FiveGoMadInDorset Fri 22-May-09 17:15:37

There will be lots of people in your position around the country, times are tough at the moment and needs must, your DD will love you just the same.

Purepurple - this is the second nursery thread that you have made disparaging remarks about the way they are run, that children would be better of at home of with CM's are you sure you are in the right job, because you make everyone feel so much better about the decisions that they make hmm

purepurple Fri 22-May-09 17:18:23

Because she posts on a public forum in an attempt to ease her guilt that she feels.
She is hoping that we will all jump in and tell her she is a fantastic mother(which she may be, I don't know her)
I wasn't judgemental and haven't told her she is doing the wrong thing (her baby, her life, her choice)
I merely pointed out a fact.

hf128219 Fri 22-May-09 17:26:38

What a load of utter toss - purplepurple.

Well if that's you not being judgemental then I'd hate to see you posting when you were judging!

Ok - you're not being judgemental.

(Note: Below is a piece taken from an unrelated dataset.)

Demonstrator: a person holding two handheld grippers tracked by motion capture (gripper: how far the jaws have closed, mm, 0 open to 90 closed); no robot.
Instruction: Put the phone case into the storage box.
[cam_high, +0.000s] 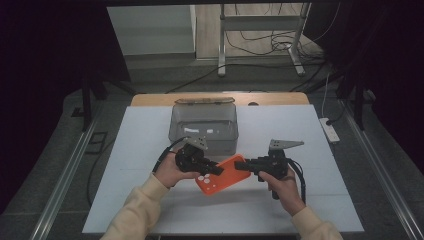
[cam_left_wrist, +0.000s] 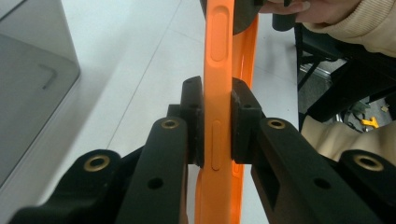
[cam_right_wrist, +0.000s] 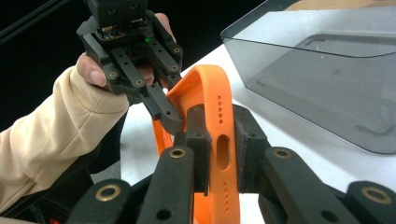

Ot tactful or supportive or considerate or imaginative or empathetic - but hey at least you're factual! hmm

Purepurple I have to agree with fivegomadindorset that perhaps you're not in the best job if you can't be more sympathetic to the OP. Would you say that to one of your key children's parents if they were upset? hmm

OP, TBH, the vast majority of the children I work with are a minimum of 4 full days a week, from 7:30ish to 6:30ish, many of them 5 days. IME the children who go full-time are the ones that are the most secure in their environment, those that come for a few hours here and there can get very upset as they aren't settled into a routine and never really get used to the staff or other babies.

Have you spoken to your key person about this so you know how she is getting on?

In reality, I wouldn't say nursery staff are doing the things parents are meant to do, whilst we may pick them up and hug them to reassure them, or kiss away a grazed knee we are not nursing them when sick, waking up with them in the night, tucking them into bed with a story in the evening, spending weekends at the park etc etc. Maybe you should set yourself some special times for you and her where you can just relax completely and enjoy her, hire a cleaner, send your ironing out, anything to make the boring but necessary jobs disappear so the time you do have isn't swallowed up?

gonaenodaethat Fri 22-May-09 17:38:39

VQ that's a lovely post. I totally agree with everything you say.

rubyslippers Fri 22-May-09 17:41:33

great post VS

my DS went to nursery from 6 months and he is coming up for 3

things which have made it easier is knowing the nursery is excellent and the staff brilliant

lots of them have been there since he started and they do care

London - are you happy with your nursery?

do you have a partner? guilt is part and parcel of motherhood = doesn't always mean you are doing the wrong thing though smile

Lulumama Fri 22-May-09 17:46:00

purepurple, if parents did not put their children into nursery, you'd be out of a job

DS went to nursery from 6 months old, 3 days a week, gradually built up to 5 days. it was needs must. you can make sure the time you spend with her of an evening, mabye have a bath with her so you can play in the bath together, and so on... is fun times.

for a lot of parents there is no choice , you have bills to pay, food to buy , a mortgage to keep up with.

you don;t know how hard it is until you have to do it, you are certainly not alone and him being at nursery does not make you a bad mother

purepurple Fri 22-May-09 17:58:05

I have not said that children should not be in nursery, I do need to pay my mortgage too. (Which would be easier to pay if I didn't work in a nursery on minimum wage, incidently, so I'm not exactly doing it for the money)
I just have a problem with the amount of hours that some children spend in them.
I just wish that we lived in a society that valued motherhood and the important job that we do. A society where children could spend more time with their parents.

Lulumama Fri 22-May-09 18:01:00

i do agree with that. unfortunately, staying at home and raising children is not given the value it should be given.

Lulumama Fri 22-May-09 18:01:11

i do agree with that. unfortunately, staying at home and raising children is not given the value it should be given.